The hotel retained some degree of untouchability because of the high-level officials taking cover there. There were also U.K., American and Qatari convoys travelling to the airport from the hotel, which were reportedly being allowed in, as well as helicopter evacuations. A delegation of Qatari officials in the hotel was reportedly acting as mediator between elite internationals looking to reach the airport on buses and the Taliban.

The thought of these five-star evacuations as thousands of ordinary people faced life or death scenarios in the worsening chaos on the streets outside the airport was sickening. But in that moment, the group helping the Ehsans saw no other option.

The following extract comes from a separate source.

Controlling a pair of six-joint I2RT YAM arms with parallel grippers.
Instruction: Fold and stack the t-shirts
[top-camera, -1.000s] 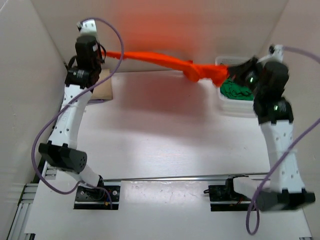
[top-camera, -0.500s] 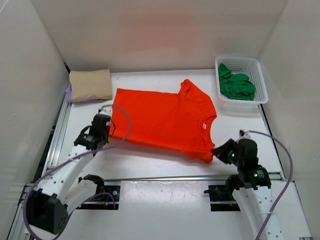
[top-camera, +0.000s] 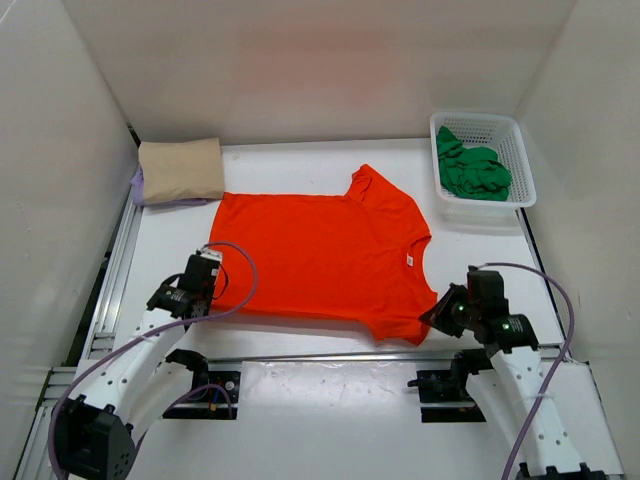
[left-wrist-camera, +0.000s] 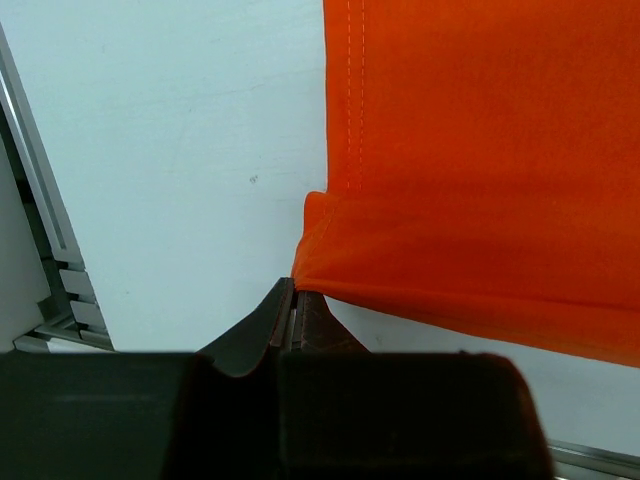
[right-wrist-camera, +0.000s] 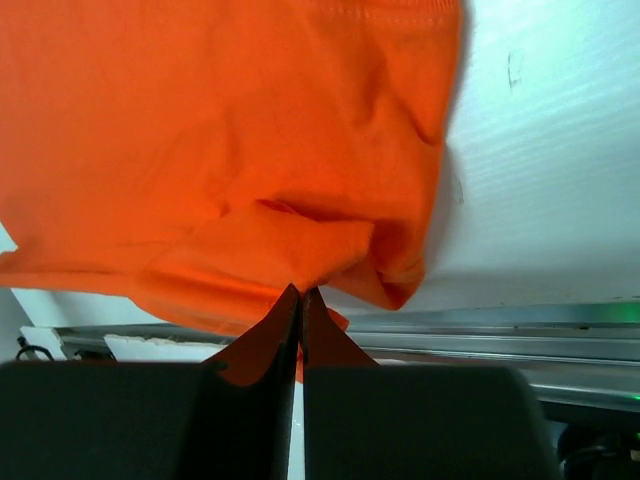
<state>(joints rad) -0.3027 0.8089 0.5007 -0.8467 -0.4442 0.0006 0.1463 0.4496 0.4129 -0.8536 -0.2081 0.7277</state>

By this point it was past midnight in Kabul, a little over two hours since Ehsan had received the call from the guard at the ACCC. Calls were made to find someone inside the hotel who could help book rooms and pay for them. We were told booking online was no longer an option; the hotel was only accepting cash. The possibility was floated of asking a foreign security company inside the hotel to cover the costs and reimburse them, but nobody had a connection to the company.

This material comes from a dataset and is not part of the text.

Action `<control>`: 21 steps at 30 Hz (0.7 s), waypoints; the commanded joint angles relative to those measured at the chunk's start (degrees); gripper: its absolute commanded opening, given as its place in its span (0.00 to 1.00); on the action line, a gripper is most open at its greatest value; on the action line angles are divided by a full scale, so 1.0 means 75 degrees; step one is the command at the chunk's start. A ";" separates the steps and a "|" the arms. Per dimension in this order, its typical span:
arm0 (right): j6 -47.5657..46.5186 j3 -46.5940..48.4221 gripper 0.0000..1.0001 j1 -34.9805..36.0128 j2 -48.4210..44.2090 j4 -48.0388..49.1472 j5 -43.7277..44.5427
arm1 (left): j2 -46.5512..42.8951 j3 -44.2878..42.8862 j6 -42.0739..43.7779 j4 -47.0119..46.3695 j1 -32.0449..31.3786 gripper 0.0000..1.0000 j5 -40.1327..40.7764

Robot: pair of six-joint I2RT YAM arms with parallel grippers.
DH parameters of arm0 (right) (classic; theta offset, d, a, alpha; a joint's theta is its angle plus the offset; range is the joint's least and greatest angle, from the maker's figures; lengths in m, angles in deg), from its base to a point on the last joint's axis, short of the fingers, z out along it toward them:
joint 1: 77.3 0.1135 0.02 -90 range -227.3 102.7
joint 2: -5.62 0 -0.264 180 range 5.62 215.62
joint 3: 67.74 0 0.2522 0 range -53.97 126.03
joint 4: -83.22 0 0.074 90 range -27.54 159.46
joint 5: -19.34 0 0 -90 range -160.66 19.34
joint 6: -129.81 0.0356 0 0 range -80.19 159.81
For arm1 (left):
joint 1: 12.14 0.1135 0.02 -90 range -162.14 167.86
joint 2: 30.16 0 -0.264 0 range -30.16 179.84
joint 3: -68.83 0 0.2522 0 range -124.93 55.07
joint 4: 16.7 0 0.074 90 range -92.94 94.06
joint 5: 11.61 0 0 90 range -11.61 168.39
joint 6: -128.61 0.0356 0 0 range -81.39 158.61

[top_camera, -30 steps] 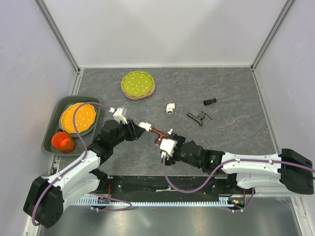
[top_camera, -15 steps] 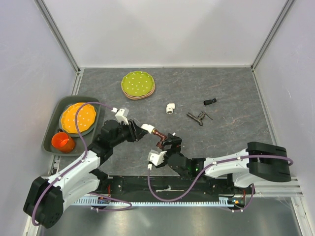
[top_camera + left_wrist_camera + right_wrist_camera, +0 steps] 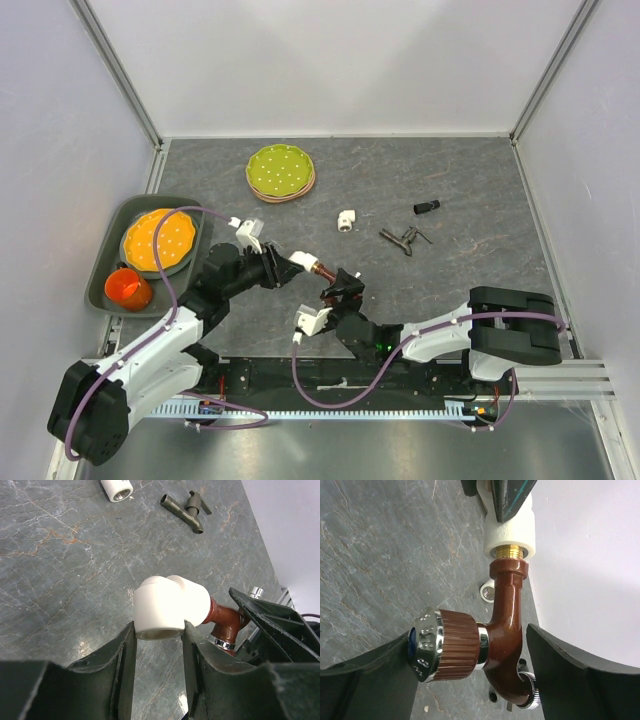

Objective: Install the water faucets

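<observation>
My left gripper (image 3: 159,631) is shut on a white elbow fitting (image 3: 170,607), held above the table. A reddish-brown water faucet (image 3: 507,630) is threaded into that elbow (image 3: 512,535) by its brass end. Its ribbed knob (image 3: 445,652) has a chrome cap. My right gripper (image 3: 470,645) stands open around the faucet: one finger is at the knob's cap, and the other is a small gap away from the spout. From above, the two grippers meet near the table's front middle (image 3: 325,272). The dark grey water faucet (image 3: 400,240) lies on the table behind them.
A second white elbow fitting (image 3: 346,220) and a short black cylinder (image 3: 427,207) lie near the grey faucet. Green plates (image 3: 280,172) are stacked at the back. On the left, a tray (image 3: 105,290) holds an orange plate (image 3: 158,240) and an orange cup (image 3: 127,287).
The right arm has folded in towards its base and its wrist has turned about the faucet, the white camera block swinging down and left. The left gripper has held the elbow almost still.
</observation>
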 commanded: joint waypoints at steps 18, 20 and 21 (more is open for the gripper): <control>0.3784 0.0285 0.34 -0.1361 -0.2263 -0.1259 -0.2924 | -0.0291 0.0148 -0.0176 -0.0958 0.0017 0.02 -0.0431; 0.4254 0.0250 0.31 -0.1759 -0.2544 -0.1283 -0.3462 | -0.0349 0.0195 -0.0152 -0.0982 0.0017 0.02 -0.0407; 0.4744 0.0192 0.27 -0.1900 -0.2638 -0.1260 -0.3616 | -0.0361 0.0195 -0.0152 -0.1017 0.0017 0.02 -0.0407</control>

Then everything collapsed. At two in the morning, the contact in the Serena told the group that moving the family there would not be advisable if the Taliban were looking for Ehsan. Taliban fighters had begun to patrol the hotel’s halls, he said. The security situation inside was looking tenuous.

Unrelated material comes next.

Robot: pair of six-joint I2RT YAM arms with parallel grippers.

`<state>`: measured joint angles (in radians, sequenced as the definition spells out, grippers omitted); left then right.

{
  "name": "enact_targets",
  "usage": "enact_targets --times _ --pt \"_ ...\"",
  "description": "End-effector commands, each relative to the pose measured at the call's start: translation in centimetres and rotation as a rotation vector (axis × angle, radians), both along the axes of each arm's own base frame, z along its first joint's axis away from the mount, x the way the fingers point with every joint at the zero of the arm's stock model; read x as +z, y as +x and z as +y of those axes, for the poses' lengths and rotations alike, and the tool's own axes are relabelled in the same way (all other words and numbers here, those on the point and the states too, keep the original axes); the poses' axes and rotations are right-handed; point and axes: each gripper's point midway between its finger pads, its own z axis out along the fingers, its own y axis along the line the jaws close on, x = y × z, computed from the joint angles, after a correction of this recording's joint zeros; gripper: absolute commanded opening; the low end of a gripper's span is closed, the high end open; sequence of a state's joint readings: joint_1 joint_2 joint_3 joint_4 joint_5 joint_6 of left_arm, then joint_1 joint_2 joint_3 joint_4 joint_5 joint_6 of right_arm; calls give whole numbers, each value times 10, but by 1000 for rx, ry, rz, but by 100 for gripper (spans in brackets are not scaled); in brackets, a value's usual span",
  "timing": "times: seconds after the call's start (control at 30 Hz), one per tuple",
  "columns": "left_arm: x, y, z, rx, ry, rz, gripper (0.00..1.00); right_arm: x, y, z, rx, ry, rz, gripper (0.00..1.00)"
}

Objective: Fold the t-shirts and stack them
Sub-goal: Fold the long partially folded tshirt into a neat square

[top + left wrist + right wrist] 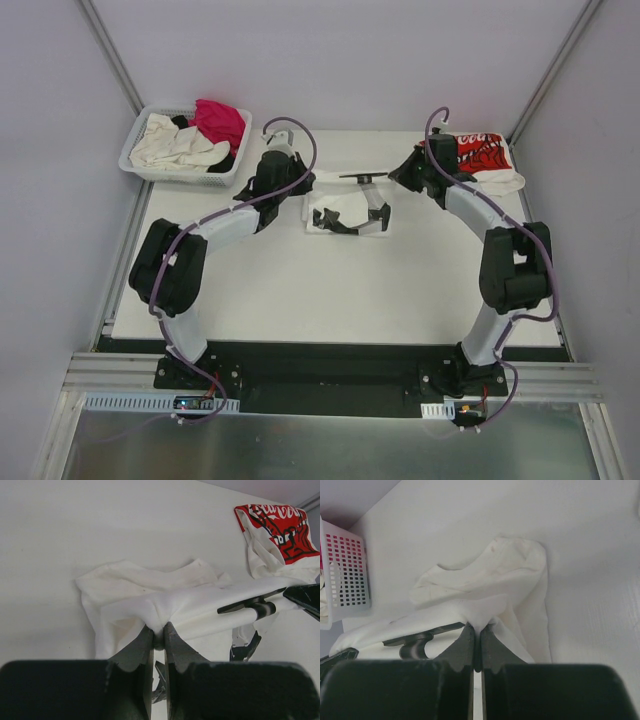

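Observation:
A white t-shirt [345, 203] with some black print hangs stretched between my two grippers over the back middle of the table. My left gripper [308, 182] is shut on its top edge, and the left wrist view [158, 627] shows cloth pinched between the fingers. My right gripper [396, 176] is shut on the other end, also seen in the right wrist view [480, 627]. The shirt's lower part [130, 590] [485, 580] lies bunched on the table. A folded white shirt with red Coca-Cola print [486, 156] [280, 527] lies at the back right.
A white slotted basket [138, 158] [345, 575] stands at the back left, off the table's corner. It holds a cream shirt [170, 145], a magenta shirt [220, 120] and a bit of black cloth [222, 160]. Grey walls enclose the white table [330, 290].

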<state>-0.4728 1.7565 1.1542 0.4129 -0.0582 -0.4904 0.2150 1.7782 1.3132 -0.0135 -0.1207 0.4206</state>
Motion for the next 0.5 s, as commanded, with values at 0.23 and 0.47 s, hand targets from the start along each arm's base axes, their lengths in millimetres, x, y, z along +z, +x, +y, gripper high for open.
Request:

Deflated and desperate, the group fired off some longshot alternatives: perhaps somebody knew a wealthy benefactor to pay for a charter jet, maybe the family could be muscled onto a flight to a third country in the region where they could temporarily shelter until their Canadian visas were approved.

One of the people in the group had contacts at Immigration, Refugees and Citizenship Canada (IRCC) who told him the approval was pending and would happen soon. That seemed to be the only solution. Once that happened, the Ehsan family would receive instructions from IRCC officials about what to do to reach the airport. The thought of that ordeal was frightening enough but it was a bridge that would have to be crossed once the more pressing issue of the visas was solved.

***

The chaos at Hamid Karzai International airport really boiled down to one early mistake: The first few evacuations to leave Kabul included many hundreds, perhaps thousands of people who managed to board planes without any documents or proof that they faced Taliban threats.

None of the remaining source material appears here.